August 21, 2026 7:14 p.m. CEST

Spuren führen nach Russland

Ermittler finden geheimes Waffendepot – Dobrindt äußert sich

Aktualisiert am 21.08.2026 – 14:24 UhrLesedauer: 2 Min.

Alexander Dobrindt (CSU), Bundesinnenminister: Er äußert sich in einer kurzfristig einberufenen Pressekonferenz zu den Ermittlungen nach einem Waffenfund. (Quelle: Bernd von Jutrczenka/dpa)

Nahe Berlin lag ein geheimes Depot mit Handfeuerwaffen im Wald – unentdeckt, bis ein Tipp die Behörden dorthin führte. Russische Geheimdienste sollen dahinterstecken.

Deutsche Sicherheitsbehörden sollen in der Nähe von Berlin ein geheimes Waffenlager gefunden haben. Das berichten die Sender NDR und WDR sowie die „Süddeutsche Zeitung“. Demnach stießen die Beamten bereits im vergangenen Spätsommer nach einem entsprechenden Hinweis in einem Wald auf ein Depot mit Handfeuerwaffen.

Einer Vorabmeldung der „SZ“ zufolge geht das Bundesamt für Verfassungsschutz mittlerweile davon aus, dass das Lager im Auftrag russischer Geheimdienste angelegt wurde. Der Generalbundesanwalt ermittele inzwischen wegen des Verdachts der Vorbereitung einer schweren staatsgefährdenden Gewalttat und wegen des Verdachts der Agententätigkeit in dem Fall, heißt es.

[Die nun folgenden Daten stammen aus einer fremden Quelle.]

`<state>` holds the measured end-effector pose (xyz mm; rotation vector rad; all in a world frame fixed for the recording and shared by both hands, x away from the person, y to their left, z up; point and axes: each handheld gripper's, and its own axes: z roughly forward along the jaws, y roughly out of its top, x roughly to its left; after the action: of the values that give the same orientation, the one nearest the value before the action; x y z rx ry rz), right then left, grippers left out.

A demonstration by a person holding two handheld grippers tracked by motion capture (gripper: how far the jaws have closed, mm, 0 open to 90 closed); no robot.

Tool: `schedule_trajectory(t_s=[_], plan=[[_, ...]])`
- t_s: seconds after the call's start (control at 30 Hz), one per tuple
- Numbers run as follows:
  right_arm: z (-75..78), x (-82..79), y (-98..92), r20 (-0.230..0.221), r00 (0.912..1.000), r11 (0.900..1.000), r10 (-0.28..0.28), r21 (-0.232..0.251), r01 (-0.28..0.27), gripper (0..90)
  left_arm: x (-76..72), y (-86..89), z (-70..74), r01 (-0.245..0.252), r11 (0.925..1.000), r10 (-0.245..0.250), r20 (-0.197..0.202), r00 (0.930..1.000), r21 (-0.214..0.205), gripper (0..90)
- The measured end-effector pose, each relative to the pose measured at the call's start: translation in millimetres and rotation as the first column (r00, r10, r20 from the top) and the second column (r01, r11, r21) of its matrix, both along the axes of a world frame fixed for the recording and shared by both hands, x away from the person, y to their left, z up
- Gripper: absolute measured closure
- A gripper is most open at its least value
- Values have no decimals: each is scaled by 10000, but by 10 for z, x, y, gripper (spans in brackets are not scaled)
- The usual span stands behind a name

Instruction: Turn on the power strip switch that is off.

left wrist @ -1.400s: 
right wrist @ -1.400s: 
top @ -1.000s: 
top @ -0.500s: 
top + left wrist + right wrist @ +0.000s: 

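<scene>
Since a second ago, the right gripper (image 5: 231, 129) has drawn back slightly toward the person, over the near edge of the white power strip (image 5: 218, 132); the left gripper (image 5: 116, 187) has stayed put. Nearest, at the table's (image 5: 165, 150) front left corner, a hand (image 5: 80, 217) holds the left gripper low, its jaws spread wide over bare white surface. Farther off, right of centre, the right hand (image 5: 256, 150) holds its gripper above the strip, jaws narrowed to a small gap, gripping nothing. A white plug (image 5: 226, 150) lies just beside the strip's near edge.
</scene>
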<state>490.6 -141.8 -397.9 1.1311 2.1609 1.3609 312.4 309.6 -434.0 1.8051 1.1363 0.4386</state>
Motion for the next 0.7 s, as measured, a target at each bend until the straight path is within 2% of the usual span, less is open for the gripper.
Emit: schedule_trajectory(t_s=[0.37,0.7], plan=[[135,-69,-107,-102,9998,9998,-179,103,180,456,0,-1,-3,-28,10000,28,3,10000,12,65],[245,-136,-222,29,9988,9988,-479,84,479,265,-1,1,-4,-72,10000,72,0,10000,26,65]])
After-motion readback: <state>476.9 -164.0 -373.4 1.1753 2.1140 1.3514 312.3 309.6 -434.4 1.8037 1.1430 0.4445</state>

Bundesinnenminister Alexander Dobrindt erklärte nach der Veröffentlichung der Recherche, dass ein Tatverdächtiger in Rumänien festgenommen wurde. Nach aktuellen Erkenntnissen handelt es sich um einen sogenannten „Low-Level-Agenten“, auch Wegwerfagent genannt. Eine „Beteiligung fremder Mächte“ sei dabei nicht auszuschließen.

Beamte sollen bei den Ermittlungen einen Hinweis auf das professionell angelegte Depot im brandenburgischen Grenzgebiet zu Berlin bekommen und dort zwei Faustfeuerwaffen entdeckt haben. Deutsche Sicherheitsbehörden seien inzwischen davon überzeugt, dass die Waffen für Agenten hinterlegt wurden. Diese hätten im Auftrag Moskaus hierzulande sogenannte „kinetische Operationen“ durchführen sollen, also etwa Attentate.

Russland äußert sich nicht

Schon seit Monaten warnt der Verfassungsschutz davor, dass Russland Anschläge auf Personen in Deutschland verüben könnte. Im Visier stehen dabei Rüstungsmanager, Oppositionelle im Exil und Ukraine-Unterstützer. Zuletzt wurden etwa Anschlagspläne gegen den Rüstungsmanager Stefan Thumann bekannt.

Auf Anfrage von NDR, WDR und „SZ“ äußerte sich die russische Botschaft zunächst weder zu dem Waffendepot noch zu einer möglichen Verbindung zu russischen Geheimdiensten. Eine Sprecherin des Bundesamtes für Verfassungsschutz wollte sich demnach zu dem konkreten Fall nicht äußern. Man nehme zu „Angelegenheiten, die etwaige konkrete nachrichtendienstliche Tätigkeiten betreffen, grundsätzlich nicht Stellung“.

Der bereits vor einiger Zeit in Rumänien festgenommene Tatverdächtige könnte laut den Informationen von SZ, NDR und WDR die Waffen im Wald versteckt haben. Beamte hätten nach der Entdeckung des Depots zunächst die dort gefundenen Waffen funktionsunfähig gemacht und die Fundstelle anschließend überwacht, allerdings erfolglos. Dem Bericht zufolge könnten die Täter von der Entdeckung des Waffenlagers erfahren und es danach gemieden haben.